May 15, 2022 at 1:27 pm #933521
I met a guy who I really like in early april. He’s 21, I’m 27. We clicked on all levels. We were talking for two weeks and I then told him about the fact that I’m not with my son’s dad but I stay where he lives when I go to visit my son because it’s cheaper and convenient. It’s not my son’s dad house,its his grandmother. I told the new guy about it because he was open with me about his situation with his son . However it did not sit well with him. So I decided to do something I should have done long ago… i stopped staying at the house when I visited. He said he didn’t like that because it feels like he’s disrupting the emotional environment that my son is in. I then said we should stop talking then since that was the case. He said ok. But he hasn’t stopped reaching out since. And every chance he gets,he interacts with me at work… we work at the same company. Different departments.
I have however blocked him because we had a discussion and he said we could not move forward because he didn’t want to build something with somebody who wasn’t his wife. He quickly stated that I misread what he said. My challenge is I’m leaving my place of work to go on an internship for two mths. He has discovered that I’ve blocked him but has been wanting to take me to breakfast etc…

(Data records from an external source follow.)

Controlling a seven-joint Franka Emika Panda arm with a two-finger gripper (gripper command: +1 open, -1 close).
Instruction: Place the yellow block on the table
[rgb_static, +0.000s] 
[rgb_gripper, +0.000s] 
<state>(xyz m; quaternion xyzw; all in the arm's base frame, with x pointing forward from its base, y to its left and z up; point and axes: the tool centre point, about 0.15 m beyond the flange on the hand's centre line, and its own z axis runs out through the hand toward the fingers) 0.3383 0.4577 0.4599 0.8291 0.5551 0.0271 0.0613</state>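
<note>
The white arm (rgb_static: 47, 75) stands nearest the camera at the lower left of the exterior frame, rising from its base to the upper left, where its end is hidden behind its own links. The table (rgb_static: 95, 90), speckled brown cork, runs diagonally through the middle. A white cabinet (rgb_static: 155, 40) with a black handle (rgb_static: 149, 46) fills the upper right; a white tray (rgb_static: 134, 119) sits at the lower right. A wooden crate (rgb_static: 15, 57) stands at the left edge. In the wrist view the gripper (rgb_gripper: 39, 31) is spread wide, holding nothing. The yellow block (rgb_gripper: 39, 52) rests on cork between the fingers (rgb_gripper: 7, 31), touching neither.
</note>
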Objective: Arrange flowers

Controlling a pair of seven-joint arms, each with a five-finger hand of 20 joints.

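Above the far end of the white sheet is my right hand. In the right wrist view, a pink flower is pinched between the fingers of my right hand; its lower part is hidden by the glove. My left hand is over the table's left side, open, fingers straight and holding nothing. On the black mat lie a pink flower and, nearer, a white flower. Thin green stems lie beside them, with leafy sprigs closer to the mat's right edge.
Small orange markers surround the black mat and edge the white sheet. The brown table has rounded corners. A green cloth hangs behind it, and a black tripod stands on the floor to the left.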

I honestly really like him and now I think about it , I should have never gotten involved with somebody at this stage but I have since stopped staying at my son’s dad house. BUT I am wondering if I should completely close the door on what could have been…even if the new guy seemingly doesn’t want to let go.May 15, 2022 at 1:37 pm #933523
There’s quite an age gap between the two of you…May 15, 2022 at 2:15 pm #933531
One thing is this situation is not clear between you. You need to have a clear conversation on what you both want in order to move forward together. You both have children and any relationship you decide to have should be a mature and responsible one. If there is no understanding of what you both want then it’s best to not get involve.May 16, 2022 at 4:58 pm #933584
So this guy you haven’t even met has told you how to live your life and you have played along even though you were in a routine that suited you and your child ? Read this back and read it again. This is not your guy. For many reasons.